- Your objective
Would you retype the whole listing exactly, leaving its pictures out?
##### Exercise data #####
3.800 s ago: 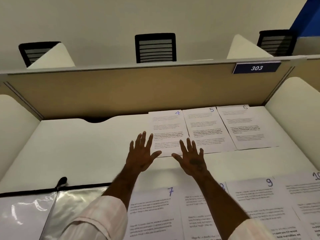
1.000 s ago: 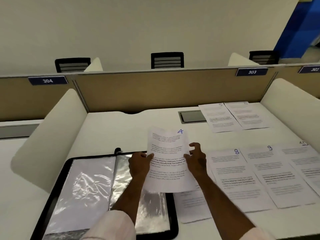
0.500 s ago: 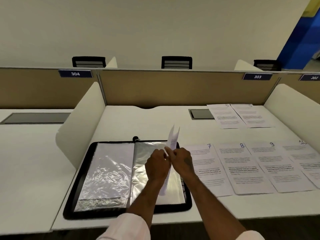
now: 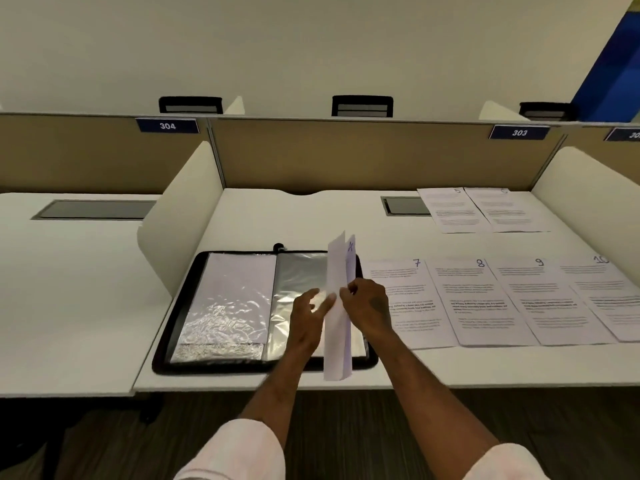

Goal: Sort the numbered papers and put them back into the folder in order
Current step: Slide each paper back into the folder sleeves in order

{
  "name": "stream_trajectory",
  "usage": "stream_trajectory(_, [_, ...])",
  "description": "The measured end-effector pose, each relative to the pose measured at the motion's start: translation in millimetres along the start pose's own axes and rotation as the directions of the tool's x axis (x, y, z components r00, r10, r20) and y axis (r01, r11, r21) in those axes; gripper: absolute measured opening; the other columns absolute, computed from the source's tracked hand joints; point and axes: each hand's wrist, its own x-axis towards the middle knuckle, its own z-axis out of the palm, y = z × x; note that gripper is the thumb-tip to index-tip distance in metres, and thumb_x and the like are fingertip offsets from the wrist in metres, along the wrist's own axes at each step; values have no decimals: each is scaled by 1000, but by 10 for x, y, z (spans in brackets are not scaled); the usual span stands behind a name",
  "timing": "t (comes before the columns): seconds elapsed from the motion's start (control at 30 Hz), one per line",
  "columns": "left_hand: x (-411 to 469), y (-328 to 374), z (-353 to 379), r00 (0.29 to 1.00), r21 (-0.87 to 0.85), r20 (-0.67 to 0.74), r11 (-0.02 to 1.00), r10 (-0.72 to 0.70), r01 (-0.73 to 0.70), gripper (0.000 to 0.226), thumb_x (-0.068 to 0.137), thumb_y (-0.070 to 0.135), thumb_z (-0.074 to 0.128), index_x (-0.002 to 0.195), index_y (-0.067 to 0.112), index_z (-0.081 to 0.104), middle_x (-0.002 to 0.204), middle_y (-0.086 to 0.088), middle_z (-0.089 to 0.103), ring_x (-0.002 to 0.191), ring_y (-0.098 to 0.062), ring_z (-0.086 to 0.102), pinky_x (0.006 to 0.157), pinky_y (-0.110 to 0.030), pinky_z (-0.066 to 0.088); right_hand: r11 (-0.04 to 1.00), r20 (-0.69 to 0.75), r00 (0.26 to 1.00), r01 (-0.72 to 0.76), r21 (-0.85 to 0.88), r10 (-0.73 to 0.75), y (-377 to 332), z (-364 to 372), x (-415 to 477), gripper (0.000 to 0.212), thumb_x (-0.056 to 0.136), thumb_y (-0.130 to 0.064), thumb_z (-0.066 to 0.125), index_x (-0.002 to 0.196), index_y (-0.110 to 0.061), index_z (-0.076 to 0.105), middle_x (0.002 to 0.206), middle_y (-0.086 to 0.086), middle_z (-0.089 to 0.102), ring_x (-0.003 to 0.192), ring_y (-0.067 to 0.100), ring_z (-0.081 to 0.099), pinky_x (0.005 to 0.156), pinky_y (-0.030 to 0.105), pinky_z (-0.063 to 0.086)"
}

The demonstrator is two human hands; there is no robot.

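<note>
Paper 4 (image 4: 338,327) stands nearly on edge, bowed lengthwise, above the right page of the open black folder (image 4: 180,306). My right hand (image 4: 369,308) pinches the sheet's right side. My left hand (image 4: 310,315) touches its left side with fingers extended. The folder's clear sleeves (image 4: 298,282) lie open; the left sleeve holds a sheet. Papers 7 (image 4: 405,299), 8 (image 4: 481,299), 9 (image 4: 547,299) and 10 (image 4: 609,296) lie in a row to the right. Papers 5 (image 4: 450,209) and 6 (image 4: 509,209) lie at the back right.
White side dividers (image 4: 180,216) stand left and right of the desk, with a tan back panel (image 4: 363,154) behind. A dark cable hatch (image 4: 403,205) sits near paper 5. The desk's front edge (image 4: 485,382) runs just below the papers. The neighbouring desk lies to the left.
Both hands lifted paper 4 from the back row and brought it over the folder. In the last second the sheet turned from flat and facing me to on edge and bowed.
</note>
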Motion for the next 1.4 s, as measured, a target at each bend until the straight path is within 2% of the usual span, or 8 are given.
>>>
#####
- Written reply
3.800 s ago: 
1.000 s ago: 
0.500 s ago: 
now: 

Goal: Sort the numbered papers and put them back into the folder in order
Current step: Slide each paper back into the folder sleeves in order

{
  "name": "stream_trajectory",
  "usage": "stream_trajectory(_, [_, ...])",
  "description": "The measured end-effector pose, each relative to the pose measured at the motion's start: translation in millimetres along the start pose's own axes and rotation as the directions of the tool's x axis (x, y, z components r00, r10, r20) and y axis (r01, r11, r21) in those axes; gripper: absolute measured opening; the other columns absolute, computed from the source's tracked hand joints; point and axes: each hand's wrist, its own x-axis towards the middle knuckle, its own z-axis out of the palm, y = z × x; note that gripper is the thumb-tip to index-tip distance in metres, and thumb_x and the like are fingertip offsets from the wrist in metres, along the wrist's own axes at each step; values have no decimals: each is scaled by 1000, but by 10 for x, y, z (spans in brackets are not scaled); the usual span stands behind a name",
  "timing": "t (comes before the columns): seconds elapsed from the motion's start (control at 30 Hz), one per line",
  "columns": "left_hand: x (-411 to 469), y (-328 to 374), z (-353 to 379), r00 (0.29 to 1.00), r21 (-0.87 to 0.85), r20 (-0.67 to 0.74), r11 (-0.02 to 1.00), r10 (-0.72 to 0.70), r01 (-0.73 to 0.70), gripper (0.000 to 0.226), thumb_x (-0.068 to 0.137), thumb_y (-0.070 to 0.135), thumb_z (-0.074 to 0.128), index_x (-0.002 to 0.195), index_y (-0.067 to 0.112), index_z (-0.081 to 0.104), middle_x (-0.002 to 0.204), middle_y (-0.086 to 0.088), middle_z (-0.089 to 0.103), ring_x (-0.002 to 0.191), ring_y (-0.098 to 0.062), ring_z (-0.086 to 0.102), pinky_x (0.006 to 0.157), pinky_y (-0.110 to 0.030), pinky_z (-0.066 to 0.088); right_hand: r11 (-0.04 to 1.00), r20 (-0.69 to 0.75), r00 (0.26 to 1.00), r01 (-0.72 to 0.76), r21 (-0.85 to 0.88), r10 (-0.73 to 0.75), y (-377 to 332), z (-364 to 372), x (-415 to 477), gripper (0.000 to 0.212), thumb_x (-0.056 to 0.136), thumb_y (-0.130 to 0.064), thumb_z (-0.066 to 0.125), index_x (-0.002 to 0.196), index_y (-0.110 to 0.061), index_z (-0.076 to 0.105), middle_x (0.002 to 0.206), middle_y (-0.086 to 0.086), middle_z (-0.089 to 0.102), ring_x (-0.003 to 0.192), ring_y (-0.067 to 0.100), ring_z (-0.081 to 0.099), pinky_x (0.005 to 0.156), pinky_y (-0.030 to 0.105), pinky_z (-0.063 to 0.086)"
}

The demonstrator is two human hands; there is no robot.

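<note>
Paper 4 (image 4: 338,327) stands nearly on edge, bowed lengthwise, above the right page of the open black folder (image 4: 180,306). My right hand (image 4: 369,308) pinches the sheet's right side. My left hand (image 4: 310,315) touches its left side with fingers extended. The folder's clear sleeves (image 4: 298,282) lie open; the left sleeve holds a sheet. Papers 7 (image 4: 405,299), 8 (image 4: 481,299), 9 (image 4: 547,299) and 10 (image 4: 609,296) lie in a row to the right. Papers 5 (image 4: 450,209) and 6 (image 4: 509,209) lie at the back right.
White side dividers (image 4: 180,216) stand left and right of the desk, with a tan back panel (image 4: 363,154) behind. A dark cable hatch (image 4: 403,205) sits near paper 5. The desk's front edge (image 4: 485,382) runs just below the papers. The neighbouring desk lies to the left.
Both hands lifted paper 4 from the back row and brought it over the folder. In the last second the sheet turned from flat and facing me to on edge and bowed.
</note>
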Motion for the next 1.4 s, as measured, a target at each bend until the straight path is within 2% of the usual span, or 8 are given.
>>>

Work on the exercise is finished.